Three of SA’s opposition parties are calling for a change in the current system of parliamentary representation, reports Howard Barrell
Opposition parties are clamouring for changes to South Africa’s election laws to make MPs more directly accountable to voters.
The leaders of the Democratic Party, New National Party and United Democratic Movement are among those calling for aspects of a constituency system to be introduced into the current, purely proportional system of parliamentary representation.
Tony Leon of the DP is arguing that the current system promotes a Parliament of ”pliant MPs, the majority of whom do little more than fill quorums and provide the government with a voting majority”.
Marthinus van Schalkwyk of the NNP says people are becoming estranged from their MPs and public representatives, who are merely names on lists, rather than identifiable members of their communities. The introduction of some aspects of constituency-based elections is necessary to correct this, he says.
”There is a growing demand by the people to know who their representative is who must assist them when they need assistance,” Van Schalkwyk wrote in a letter to National Assembly Speaker Frene Ginwala last week, in which he asked her to mandate Parliament’s constitutional review committee to consider changes to South African electoral practice since 1994.
The UDM’s Bantu Holomisa echoes Leon’s and Van Schalkwyk’s criticisms of the current system, adding there should be a drastic reduction in the number of MPs, and that the resultant savings should be spent on providing each MP with a professional, paid researcher.
The Constitution says the number of MPs each party has in the 400-seat National Assembly should be proportional to the number of votes it has received. But the Constitution does not dictate how precisely that proportionality should be achieved. Opposition parties are now coming forward with suggestions on how best to construct that proportionality.
Similar suggestions are also under debate in some circles of the African National Congress. The ruling party is understood to be reluctant to rush into any changes to the current system. ”We will want to examine any proposals very, very carefully,” an ANC official told the Mail & Guardian.
At a debate hosted jointly by the M&G and the Institute for Democracy in South Africa (Idasa) in Cape Town on Thursday, Leon proposed reducing the total number of National Assembly seats from 400 to 300 and introducing a multi-member constituency system to elect 240 of these 300 seats.
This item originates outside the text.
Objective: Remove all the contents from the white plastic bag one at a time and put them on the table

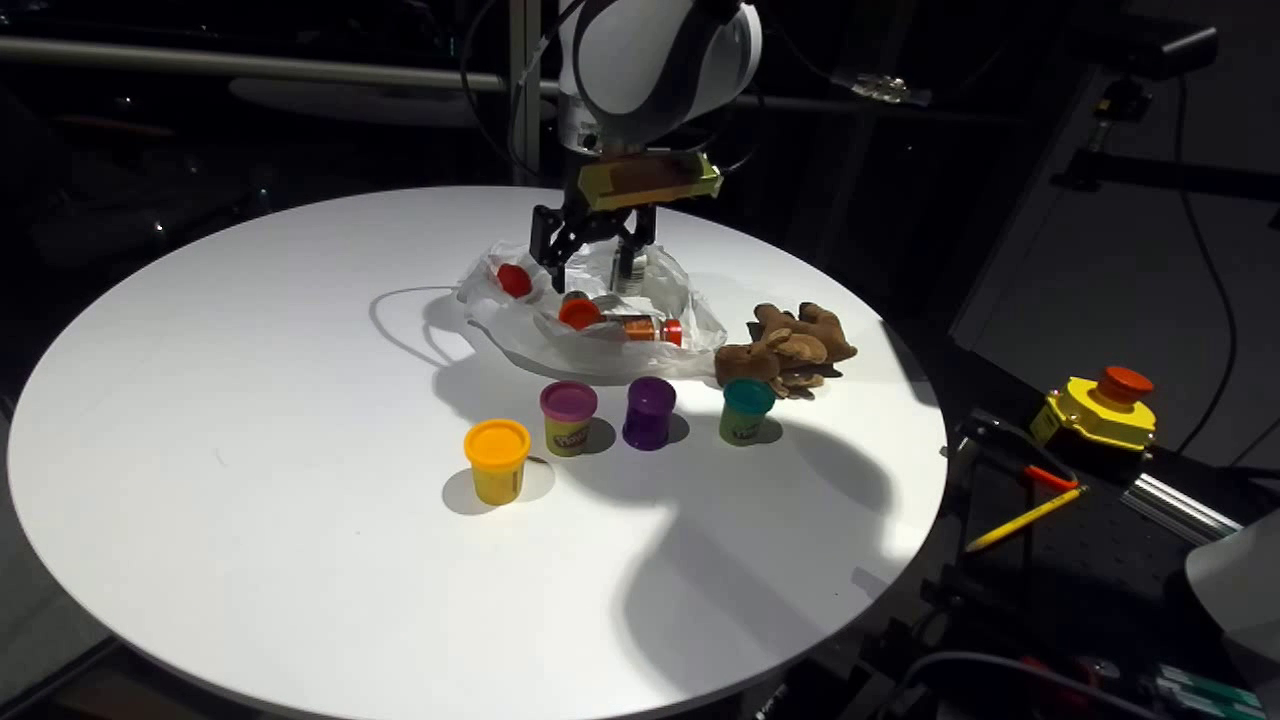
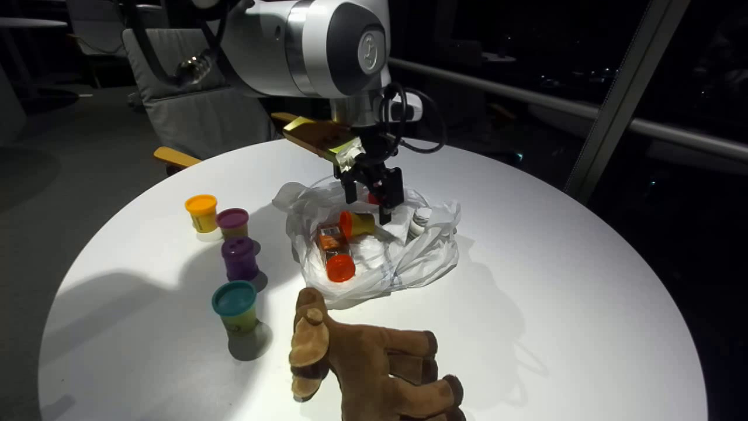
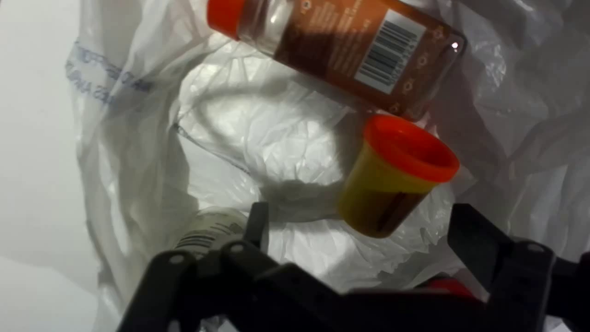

Leon’s system would entail dividing the country into 80 constituencies, each having, say, three MPs. If a party won, say, 75% of the votes in one of these constituencies, it might win all three of that constituency’s seats; otherwise, the three seats might be shared between two or three parties. This would make for a more proportionally accurate spread of parties among the 240 constituency-based MPs than under a single-member constituency system – such as that operated among white voters under the old apartheid system.
Leon suggested that the remaining 60 seats in the National Assembly be elected from closed party lists. These seats could then be awarded to parties to top up the number of constituency seats they had won in such a way that the total number of seats each party eventually controlled in the Assembly would be directly proportional to the total votes cast for it.
Leon said his party too planned to submit its proposals to the review committee.
Van Schalkwyk said the NNP had not yet finalised its suggestions, but he thought the DPs proposal for multi-member constituencies might confuse a high number of the country’s many illiterate voters. He favoured most MPs being elected in single- member constituencies, with a top-up from party lists to ensure overall proportionality.
Stephen Twigg, the young British Labour Party MP who caused a sensation at the last United Kingdom election when he defeated Conservative Defence Secretary Michael Portillo in what had been a safe Conservative seat, told the M&G/Idasa meeting Britain was still some way from replacing its first-past-the-post, single- constituency system with a variant of proportional representation which had constituency aspects to it. The change, proposed by a commission set up by Prime Minister Tony Blair under the distinguished former parliamentarian Roy Jenkins, was being ”fiercely opposed by the forces of conservatism both in the governing Labour Party and the ‘capital C’ Conservatives”.